The reasons for the high risk of contralateral breast cancer are not understood, although polygenic mechanisms have been suggested to be involved. The nationwide Swedish Family-Cancer Database was used to examine the interaction of the risks for contralateral and familial cancer. Relative risks were separately determined for contralateral and familial breast cancers, and these were tested for additive and multiplicative interactions. The Database contained information on 102,176 first breast cancers. Familial risk for breast cancer was 1.76 and the risk for contralateral breast cancer was 3.40, or 5.80 when extrapolated to two breasts. When women had a family history, the risk for contralateral breast cancer was remarkably high, 5.48, or 9.96 when the risk was extrapolated to two breasts, almost identical with 10.21, which was predicted by the multiplicative model. Although the data do not rule out polygenic mechanisms, they suggest that epigenetic imprinting events may be involved for the contralateral breast cancer. [Cancer Res 2007;67(3):868–70]

Second primary breast cancers are increasing because the survival in the first primary cancer is improving and probably because early diagnostic methods, such as mammography, have been extensively used (1). If the causes of the second cancer were similar to those of the first one, the risks should be equal. However, they are higher and cannot be explained by treatment-related causes for contralateral cancer (2, 3). BRCA1/2 and CHEK2 mutations are likely to account for some contralateral breast cancers and, for others, polygenic models have been suggested (47). Because of the high risk, it would be important to better understand the causes of second breast cancers and how they may interact with other known risk factors of breast cancer, such as family history. In the present study, we use the nationwide Swedish Family-Cancer Database to investigate the interactions of family history and the risk for contralateral breast cancer, based on >100,000 first invasive breast cancers.
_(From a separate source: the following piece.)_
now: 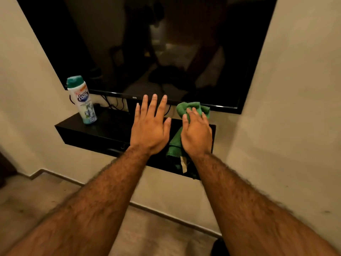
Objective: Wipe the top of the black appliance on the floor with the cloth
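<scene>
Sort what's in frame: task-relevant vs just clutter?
Task-relevant:
green cloth, under the right hand
black unit below the TV
left hand, flat, fingers spread, empty

Clutter:
powder bottle, standing on the unit's left end
TV
cables behind the unit

Dim, warm yellowish indoor light. The large glossy black television screen point(166, 52) mirrors a murky room and carries a thin glare line along its lower bezel. Wide-angle bending tilts the walls; forearms at the bottom edge look soft, slightly blurred.
</scene>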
The Family-Cancer Database has been created by linking information from the Multigeneration Register, national censuses, Swedish Cancer Registry, and death notifications (8). Data on family relationships were obtained from the Multigeneration Register, whereby children born in Sweden in 1932 and later are registered with their biological parents as families. The Database was updated in 2004 to include the cancer cases from years 1958 to 2002. A first-degree family history considered mothers or sisters diagnosed with invasive breast cancer at any time between 1958 and 2002. Other risk factors of breast cancer, such as parity and age at first childbirth, were available in the Database. However, no data on stage or grade and treatment or prophylactic mastectomies were available; mastectomy rates would be expected to be very low.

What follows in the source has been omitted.